The Path To Heaven - RNCM, Manchester

Written by composer Adam Gorb and librettist Ben Kaye, The Path to Heaven is an opera (written and sung in English) which recounts the experiences of the Holocaust as seen through a survivor, Magda (played by Lucy Vallis), and her cousins Sara (Caroline Taylor) and Hanna (Fiona Finsbury). The performance at the Royal Northern College of Music made use of a minimal set (a table and some chairs) with a Nazi flag hanging in the background as a grim reminder of the horrors committed by that regime which was present throughout the evening’s presentation. While the performance took place stage left, stage right of the performance space was taken up by the relatively small but tight musical orchestra drawn from the students of the RNCM itself and the Psappha ensemble.
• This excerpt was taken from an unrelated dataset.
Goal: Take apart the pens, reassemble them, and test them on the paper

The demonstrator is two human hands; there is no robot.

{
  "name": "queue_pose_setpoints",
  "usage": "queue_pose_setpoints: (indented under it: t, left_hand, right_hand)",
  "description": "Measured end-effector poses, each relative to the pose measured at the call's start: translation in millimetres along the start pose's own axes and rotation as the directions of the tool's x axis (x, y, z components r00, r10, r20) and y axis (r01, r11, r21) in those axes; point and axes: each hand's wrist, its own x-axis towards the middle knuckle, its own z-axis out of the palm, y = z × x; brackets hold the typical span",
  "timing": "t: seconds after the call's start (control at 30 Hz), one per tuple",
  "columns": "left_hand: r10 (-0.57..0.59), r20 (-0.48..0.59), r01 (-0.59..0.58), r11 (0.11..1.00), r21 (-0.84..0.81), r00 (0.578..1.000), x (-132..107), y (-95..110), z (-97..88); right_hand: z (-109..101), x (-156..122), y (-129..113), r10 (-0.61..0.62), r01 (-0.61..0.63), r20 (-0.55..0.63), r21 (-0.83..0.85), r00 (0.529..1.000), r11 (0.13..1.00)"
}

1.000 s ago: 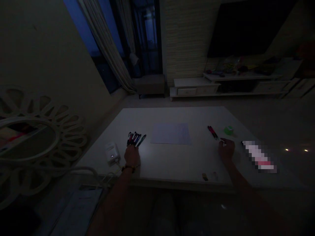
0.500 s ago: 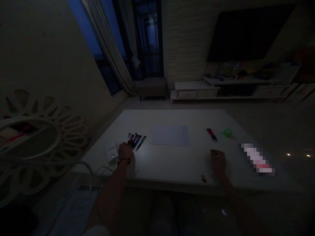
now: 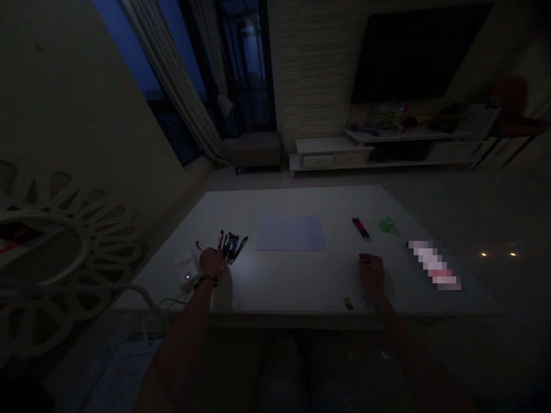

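Note:
My left hand (image 3: 210,262), with a beaded bracelet at the wrist, is closed on a pen (image 3: 198,245) whose dark end sticks out past the fingers at the upper left. Just right of it several pens (image 3: 231,245) lie side by side on the white table (image 3: 284,281). My right hand (image 3: 371,272) rests on the right part of the table with curled fingers; what is in them, if anything, is too dark to make out. Two red and black pens (image 3: 361,229) lie beyond it. A sheet of paper (image 3: 290,233) lies between the hands.
A white box-shaped device (image 3: 186,268) with a light and cables stands left of my left hand. On the right are a green object (image 3: 386,224) and a blurred-out flat item (image 3: 434,265). A small brownish item (image 3: 348,303) lies near the front edge.
My left hand has shifted left, away from the group of pens, with a pen in it. The right hand stays in about the same place; the whole view has shifted slightly.

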Motion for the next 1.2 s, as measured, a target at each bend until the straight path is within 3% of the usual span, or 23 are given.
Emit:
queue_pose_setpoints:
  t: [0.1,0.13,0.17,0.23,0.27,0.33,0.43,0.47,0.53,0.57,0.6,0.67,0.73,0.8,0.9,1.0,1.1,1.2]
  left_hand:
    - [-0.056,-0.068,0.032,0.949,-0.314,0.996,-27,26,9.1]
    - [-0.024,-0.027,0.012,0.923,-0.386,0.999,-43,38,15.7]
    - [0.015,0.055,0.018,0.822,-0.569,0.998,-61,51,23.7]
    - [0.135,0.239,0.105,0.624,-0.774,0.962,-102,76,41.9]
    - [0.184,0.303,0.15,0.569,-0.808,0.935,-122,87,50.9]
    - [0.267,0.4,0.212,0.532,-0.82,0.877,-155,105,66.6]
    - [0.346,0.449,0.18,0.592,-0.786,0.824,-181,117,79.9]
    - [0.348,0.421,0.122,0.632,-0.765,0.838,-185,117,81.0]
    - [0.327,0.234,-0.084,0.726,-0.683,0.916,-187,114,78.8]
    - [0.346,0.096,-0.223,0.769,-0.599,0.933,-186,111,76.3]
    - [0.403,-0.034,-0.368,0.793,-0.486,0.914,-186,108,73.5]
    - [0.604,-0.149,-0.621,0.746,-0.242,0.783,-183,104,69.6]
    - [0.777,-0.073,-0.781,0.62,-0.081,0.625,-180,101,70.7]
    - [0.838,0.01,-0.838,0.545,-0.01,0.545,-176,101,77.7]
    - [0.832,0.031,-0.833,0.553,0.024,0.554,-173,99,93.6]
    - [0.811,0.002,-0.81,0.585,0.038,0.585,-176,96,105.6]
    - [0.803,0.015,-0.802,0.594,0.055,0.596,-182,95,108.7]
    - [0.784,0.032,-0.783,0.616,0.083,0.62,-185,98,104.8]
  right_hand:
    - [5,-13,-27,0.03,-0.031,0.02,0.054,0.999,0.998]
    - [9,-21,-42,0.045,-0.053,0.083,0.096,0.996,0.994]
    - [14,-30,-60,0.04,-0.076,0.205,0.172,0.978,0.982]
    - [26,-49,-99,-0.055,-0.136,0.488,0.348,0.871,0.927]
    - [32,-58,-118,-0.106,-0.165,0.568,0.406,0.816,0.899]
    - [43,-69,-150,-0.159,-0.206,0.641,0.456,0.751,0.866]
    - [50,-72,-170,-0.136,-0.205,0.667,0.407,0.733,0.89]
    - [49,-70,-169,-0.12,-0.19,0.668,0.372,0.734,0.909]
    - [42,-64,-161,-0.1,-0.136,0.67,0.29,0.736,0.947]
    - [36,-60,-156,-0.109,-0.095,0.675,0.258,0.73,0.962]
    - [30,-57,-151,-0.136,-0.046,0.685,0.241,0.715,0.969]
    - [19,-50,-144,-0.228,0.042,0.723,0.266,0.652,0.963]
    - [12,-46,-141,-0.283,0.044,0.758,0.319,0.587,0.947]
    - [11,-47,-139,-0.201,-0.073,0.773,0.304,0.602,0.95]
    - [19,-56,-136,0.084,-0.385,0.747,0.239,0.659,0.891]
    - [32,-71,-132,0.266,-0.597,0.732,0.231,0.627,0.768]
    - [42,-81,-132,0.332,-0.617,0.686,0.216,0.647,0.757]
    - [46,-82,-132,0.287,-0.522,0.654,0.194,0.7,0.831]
The opera began with the figure of Esther (Lorna Day), dressed in white, stood at the back of the performance space singing a Jewish song. This character, symbolising the faith of the Jewish people, remained silently onstage throughout the performance before returning near the end. Day began by singing acapella but the orchestra soon began to play a disconcerting underscore to the lullaby. This contrast of Day’s delicate singing and the more abrasive music, which at times drowned her vocals out, set the scene for the rest of the opera: happiness and life were about to be replaced by misery and death. As Esther repeated her song, Magda began to reminiscence about how her and her cousins “were once a family before they came.” After her introductory performance, which Vallis delivered with sincerity, the scene moved back to when Magda was young as she and Sara, Hanna, their friend Hans, and Dieter, Sara’s boyfriend, return home from a night of dancing and singing. As Hans, David Crane possessed a strong baritone voice and impressed both in this role and in his later role as a Prisoner. Michael Jones offered strong support as Dieter but Taylor and Finsbury truly shone as Sara and Hanna respectively. Taylor was able to give a strong vocal performance against the often overpowering musical accompaniment. Finsbury performed a wonderful lullaby at the end of this opening scene which would have broken even the stoniest of hearts.
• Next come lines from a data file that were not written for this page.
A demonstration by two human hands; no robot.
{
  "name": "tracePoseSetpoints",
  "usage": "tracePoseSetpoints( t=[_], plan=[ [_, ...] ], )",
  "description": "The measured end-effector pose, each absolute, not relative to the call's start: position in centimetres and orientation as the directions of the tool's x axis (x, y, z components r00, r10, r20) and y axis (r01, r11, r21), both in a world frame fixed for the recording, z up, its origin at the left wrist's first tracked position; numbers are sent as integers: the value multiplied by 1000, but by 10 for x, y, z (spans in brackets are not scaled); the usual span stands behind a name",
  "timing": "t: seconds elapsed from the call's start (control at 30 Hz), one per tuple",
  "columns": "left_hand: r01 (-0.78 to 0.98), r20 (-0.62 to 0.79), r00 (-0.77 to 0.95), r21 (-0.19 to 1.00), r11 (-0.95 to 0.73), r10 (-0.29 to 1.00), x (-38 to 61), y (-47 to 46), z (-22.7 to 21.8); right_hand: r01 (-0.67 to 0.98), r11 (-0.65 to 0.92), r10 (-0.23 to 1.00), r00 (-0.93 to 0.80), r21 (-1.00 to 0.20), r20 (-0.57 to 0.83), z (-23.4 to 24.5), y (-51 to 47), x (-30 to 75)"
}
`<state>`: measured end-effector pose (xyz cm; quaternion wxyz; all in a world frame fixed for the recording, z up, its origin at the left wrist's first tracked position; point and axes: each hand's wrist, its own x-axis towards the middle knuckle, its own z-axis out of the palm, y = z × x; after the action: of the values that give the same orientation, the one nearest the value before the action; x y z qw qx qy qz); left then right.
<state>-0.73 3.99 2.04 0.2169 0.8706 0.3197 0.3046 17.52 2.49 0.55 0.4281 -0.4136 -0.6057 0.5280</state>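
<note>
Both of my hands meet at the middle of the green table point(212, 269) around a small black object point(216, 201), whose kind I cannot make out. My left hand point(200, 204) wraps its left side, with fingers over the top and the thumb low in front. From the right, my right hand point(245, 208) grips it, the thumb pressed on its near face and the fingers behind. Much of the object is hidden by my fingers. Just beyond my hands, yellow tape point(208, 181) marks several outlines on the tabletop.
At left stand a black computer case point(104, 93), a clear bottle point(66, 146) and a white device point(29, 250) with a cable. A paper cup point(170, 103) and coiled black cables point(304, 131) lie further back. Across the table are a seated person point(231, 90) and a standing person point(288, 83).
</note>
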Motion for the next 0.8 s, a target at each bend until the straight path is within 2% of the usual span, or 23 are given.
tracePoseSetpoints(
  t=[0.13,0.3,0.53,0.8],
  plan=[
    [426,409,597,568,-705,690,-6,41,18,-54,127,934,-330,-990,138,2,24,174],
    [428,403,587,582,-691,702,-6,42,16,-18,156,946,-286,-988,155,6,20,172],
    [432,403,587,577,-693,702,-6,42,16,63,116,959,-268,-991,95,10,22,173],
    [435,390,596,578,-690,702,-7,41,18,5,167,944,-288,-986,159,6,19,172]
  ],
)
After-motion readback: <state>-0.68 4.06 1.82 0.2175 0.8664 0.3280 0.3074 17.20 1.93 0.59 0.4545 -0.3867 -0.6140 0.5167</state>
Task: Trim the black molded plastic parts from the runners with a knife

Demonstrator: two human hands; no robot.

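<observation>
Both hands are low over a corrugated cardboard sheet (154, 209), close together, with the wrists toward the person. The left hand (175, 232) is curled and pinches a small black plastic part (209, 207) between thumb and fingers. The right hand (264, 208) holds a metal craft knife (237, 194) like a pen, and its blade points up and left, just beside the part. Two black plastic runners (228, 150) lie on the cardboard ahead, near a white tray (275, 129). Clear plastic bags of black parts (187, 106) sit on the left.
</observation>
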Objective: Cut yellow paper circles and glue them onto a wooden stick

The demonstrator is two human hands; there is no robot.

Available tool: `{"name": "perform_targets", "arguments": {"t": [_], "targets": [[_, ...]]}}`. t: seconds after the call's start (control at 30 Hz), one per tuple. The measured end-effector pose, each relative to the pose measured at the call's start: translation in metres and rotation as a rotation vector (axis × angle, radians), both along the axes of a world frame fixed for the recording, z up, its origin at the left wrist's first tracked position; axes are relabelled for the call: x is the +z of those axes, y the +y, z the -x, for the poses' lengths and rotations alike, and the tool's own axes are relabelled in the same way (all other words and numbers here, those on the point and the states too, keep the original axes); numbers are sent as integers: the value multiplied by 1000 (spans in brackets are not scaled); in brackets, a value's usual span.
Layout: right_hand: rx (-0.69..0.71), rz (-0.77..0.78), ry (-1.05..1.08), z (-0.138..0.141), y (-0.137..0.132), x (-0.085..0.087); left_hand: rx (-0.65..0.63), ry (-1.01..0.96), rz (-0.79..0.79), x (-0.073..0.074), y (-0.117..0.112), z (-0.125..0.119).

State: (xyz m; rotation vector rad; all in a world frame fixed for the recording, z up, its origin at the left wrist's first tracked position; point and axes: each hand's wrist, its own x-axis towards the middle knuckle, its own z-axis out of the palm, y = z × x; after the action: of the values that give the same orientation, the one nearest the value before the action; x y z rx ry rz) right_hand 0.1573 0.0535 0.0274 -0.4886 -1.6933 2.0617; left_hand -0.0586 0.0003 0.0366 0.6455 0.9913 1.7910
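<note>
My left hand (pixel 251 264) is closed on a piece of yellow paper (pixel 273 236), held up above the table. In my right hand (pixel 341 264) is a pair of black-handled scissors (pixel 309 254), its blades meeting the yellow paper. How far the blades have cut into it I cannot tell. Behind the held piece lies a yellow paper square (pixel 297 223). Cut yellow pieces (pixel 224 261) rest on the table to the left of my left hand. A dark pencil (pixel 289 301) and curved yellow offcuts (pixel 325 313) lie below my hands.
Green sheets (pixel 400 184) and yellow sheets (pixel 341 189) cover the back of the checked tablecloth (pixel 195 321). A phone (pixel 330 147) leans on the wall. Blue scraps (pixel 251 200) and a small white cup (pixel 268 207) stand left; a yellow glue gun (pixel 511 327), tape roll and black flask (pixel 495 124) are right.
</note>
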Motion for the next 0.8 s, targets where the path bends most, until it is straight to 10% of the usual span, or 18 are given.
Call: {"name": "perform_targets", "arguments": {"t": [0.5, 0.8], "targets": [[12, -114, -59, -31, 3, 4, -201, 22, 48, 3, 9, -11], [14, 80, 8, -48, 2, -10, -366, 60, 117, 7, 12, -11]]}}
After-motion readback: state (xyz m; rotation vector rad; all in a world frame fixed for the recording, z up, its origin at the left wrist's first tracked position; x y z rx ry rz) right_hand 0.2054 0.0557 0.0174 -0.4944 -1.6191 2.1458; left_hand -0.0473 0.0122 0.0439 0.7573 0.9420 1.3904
From this joyous opening, with light and bouncing music, things soon turned bleaker. The family are instructed to evacuate the city and Dieter believes that his position in the German army can protect Sara, but this turns out to not be the case. A Nazi Officer arrives and forces the family out onto a packed train heading east. As the Officer, Einar Stefansson certainly looked imposing but he did seem to struggle to get his bass baritone voice across against the music which, in places, was similar to Bernard Hermmann’s theme from the film Taxi Driver – jagged blasts of brass and thundering percussion. The two percussionists, Tim Williams and Abigail Flood, were certainly kept busy throughout the performance!

The brief scene which presented the women’s journey to the concentration camp contained what was perhaps the most distressing song of the opera, where Sara recounts how people cramped around her in the train carriage were literally dying on top of her. This sombre scene was then juxtaposed with a couple of moments which skirted close to venturing into the grotesque, given the nature of the piece. A song recounting how the deported Jews were treated well while cameras were there to film was performed while the three male cast members (dressed in their camp clothes for the following scene) wore clown masks and danced. While this may have been because of logistics, the sight of a man in a Nazi guard uniform and one dressed as a Jewish prisoner from a concentration camp wearing clown masks was somewhat incongruous. The following song, when the women have arrived at the camp (denoted by a light projection on the background of barbed wire, simple but effective), performed by the Camp Doctor (Stefansson), was incredibly jaunty but took on a chilling hue as he sang of “Life or death” being all the same in the camp.
The subject matter of the opera meant that the ending was never going to be an entirely happy one and Magda is the only one who survives. But the ending of the opera, where she is reunited with the ghosts of those she loved and knew, comes after a stirring song where she sings her warning of sitting in silence against injustice and division, which was undoubtedly given extra weight by the recent furore over the treatment of families of illegal immigrants in America this very week. This coincidence adds to how important it is that we remember the lessons of the Holocaust and The Path to Heaven does provide some insight into those dark days and carries an emotional weight because of it. It did feel perhaps slightly too long and may have benefitted in places from a tighter focus on the emotional trauma the Holocaust engendered. Nonetheless, it was a quality production, with the orchestra expertly conducted by Mark Heron and exceptional vocal work from Taylor, Finsbury, and Vallis as the leads.